_WORK INSTRUCTION_: Restate word for word the section of the entries that opens at the line containing "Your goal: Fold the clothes" and closes at the line containing "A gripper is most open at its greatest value", both lines kept, pictures dropped.

[Opening INFORMATION section]

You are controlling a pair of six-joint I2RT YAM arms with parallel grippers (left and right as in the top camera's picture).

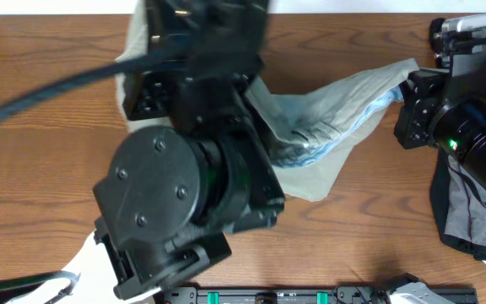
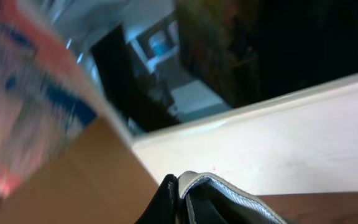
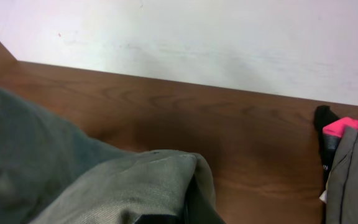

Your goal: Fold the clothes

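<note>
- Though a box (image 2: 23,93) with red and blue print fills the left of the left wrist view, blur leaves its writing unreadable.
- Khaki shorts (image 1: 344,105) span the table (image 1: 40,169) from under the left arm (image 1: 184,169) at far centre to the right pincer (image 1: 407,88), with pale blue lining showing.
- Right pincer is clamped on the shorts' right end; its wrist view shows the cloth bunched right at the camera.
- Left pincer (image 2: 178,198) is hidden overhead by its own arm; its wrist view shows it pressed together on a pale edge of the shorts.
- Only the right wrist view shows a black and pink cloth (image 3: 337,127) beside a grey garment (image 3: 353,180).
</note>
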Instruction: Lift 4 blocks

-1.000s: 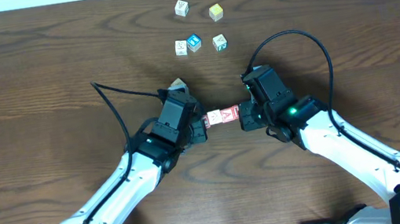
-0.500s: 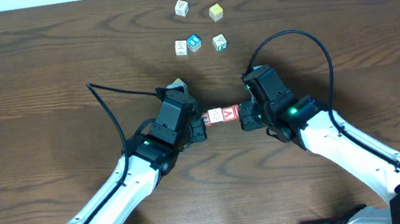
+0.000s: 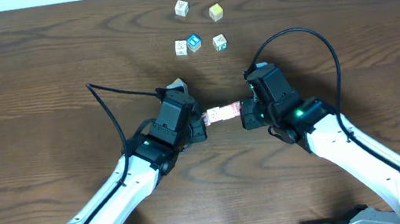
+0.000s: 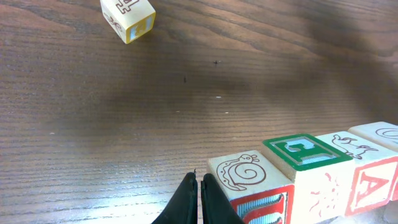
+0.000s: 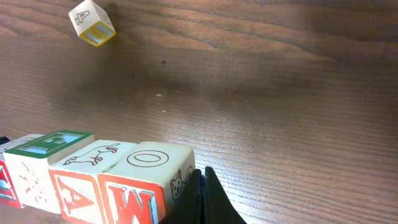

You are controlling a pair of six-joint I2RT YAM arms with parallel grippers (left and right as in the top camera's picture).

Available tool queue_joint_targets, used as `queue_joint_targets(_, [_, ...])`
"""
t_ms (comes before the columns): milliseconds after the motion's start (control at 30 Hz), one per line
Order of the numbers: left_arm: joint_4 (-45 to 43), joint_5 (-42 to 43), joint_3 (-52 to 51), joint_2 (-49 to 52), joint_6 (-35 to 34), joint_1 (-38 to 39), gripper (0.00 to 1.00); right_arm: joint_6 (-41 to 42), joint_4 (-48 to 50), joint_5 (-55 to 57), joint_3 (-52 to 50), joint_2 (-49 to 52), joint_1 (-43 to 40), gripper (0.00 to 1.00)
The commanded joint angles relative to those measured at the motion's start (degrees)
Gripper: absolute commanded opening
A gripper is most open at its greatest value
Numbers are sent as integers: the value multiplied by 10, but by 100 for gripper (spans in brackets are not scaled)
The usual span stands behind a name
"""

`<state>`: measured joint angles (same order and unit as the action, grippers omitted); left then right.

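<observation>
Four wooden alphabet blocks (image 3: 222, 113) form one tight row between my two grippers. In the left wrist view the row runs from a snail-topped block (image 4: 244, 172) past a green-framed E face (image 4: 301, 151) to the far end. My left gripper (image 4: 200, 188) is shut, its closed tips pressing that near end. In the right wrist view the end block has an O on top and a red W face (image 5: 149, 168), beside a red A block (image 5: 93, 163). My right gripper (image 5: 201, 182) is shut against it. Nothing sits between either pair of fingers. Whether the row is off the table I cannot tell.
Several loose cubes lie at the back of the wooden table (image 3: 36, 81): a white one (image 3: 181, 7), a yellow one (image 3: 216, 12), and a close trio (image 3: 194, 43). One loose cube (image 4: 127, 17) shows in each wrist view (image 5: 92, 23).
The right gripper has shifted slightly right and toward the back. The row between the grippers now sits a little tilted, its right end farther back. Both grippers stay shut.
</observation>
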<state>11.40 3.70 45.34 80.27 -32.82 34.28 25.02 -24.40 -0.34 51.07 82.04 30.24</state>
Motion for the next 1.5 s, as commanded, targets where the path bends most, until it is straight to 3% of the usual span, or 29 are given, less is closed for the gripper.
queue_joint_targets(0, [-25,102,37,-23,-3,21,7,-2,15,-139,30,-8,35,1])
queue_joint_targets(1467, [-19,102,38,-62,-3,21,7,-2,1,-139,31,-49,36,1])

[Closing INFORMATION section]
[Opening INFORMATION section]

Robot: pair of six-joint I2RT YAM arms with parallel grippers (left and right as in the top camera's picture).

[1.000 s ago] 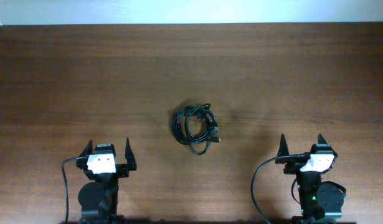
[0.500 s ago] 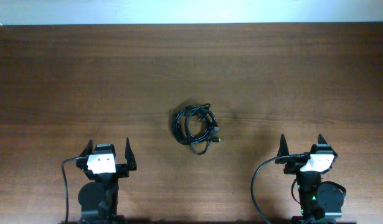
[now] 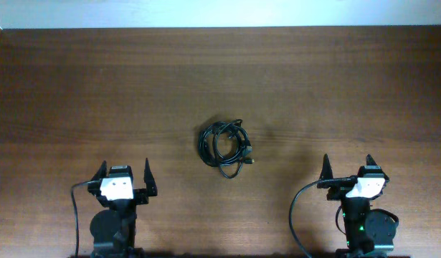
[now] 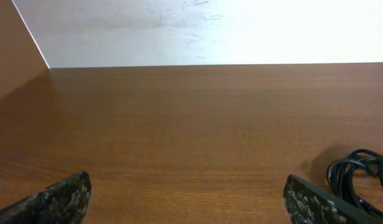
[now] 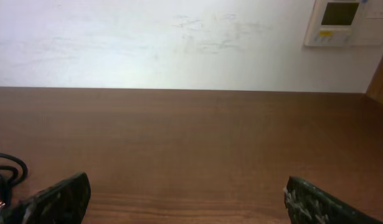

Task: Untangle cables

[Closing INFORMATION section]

_YOUR SOLUTION_:
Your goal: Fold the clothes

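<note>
- Though a box (image 2: 23,93) with red and blue print fills the left of the left wrist view, blur leaves its writing unreadable.
- Khaki shorts (image 1: 344,105) span the table (image 1: 40,169) from under the left arm (image 1: 184,169) at far centre to the right pincer (image 1: 407,88), with pale blue lining showing.
- Right pincer is clamped on the shorts' right end; its wrist view shows the cloth bunched right at the camera.
- Left pincer (image 2: 178,198) is hidden overhead by its own arm; its wrist view shows it pressed together on a pale edge of the shorts.
- Only the right wrist view shows a black and pink cloth (image 3: 337,127) beside a grey garment (image 3: 353,180).
</note>
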Instruction: Lift 4 blocks

-1.000s: 
-0.500s: 
+0.000s: 
+0.000s: 
+0.000s: 

You are controlling a pair of six-joint I2RT YAM arms with parallel grippers (left and right as in the top camera's picture).

Available tool queue_joint_targets, used as `queue_joint_targets(_, [_, ...])`
"""
t_ms (comes before the columns): milliseconds after the motion's start (control at 30 Hz), one per line
Order of the numbers: left_arm: joint_4 (-45 to 43), joint_5 (-42 to 43), joint_3 (-52 to 51), joint_2 (-49 to 52), joint_6 (-35 to 34), joint_1 (-38 to 39), gripper (0.00 to 1.00); right_arm: joint_6 (-41 to 42), joint_4 (-48 to 50), joint_5 (-55 to 57), joint_3 (-52 to 50), joint_2 (-49 to 52), joint_1 (-43 to 40), gripper (0.00 to 1.00)
The commanded joint angles relative to those measured at the motion's start (degrees)
Gripper: absolute commanded opening
A gripper is most open at its greatest value

What the answer needed to say has been said.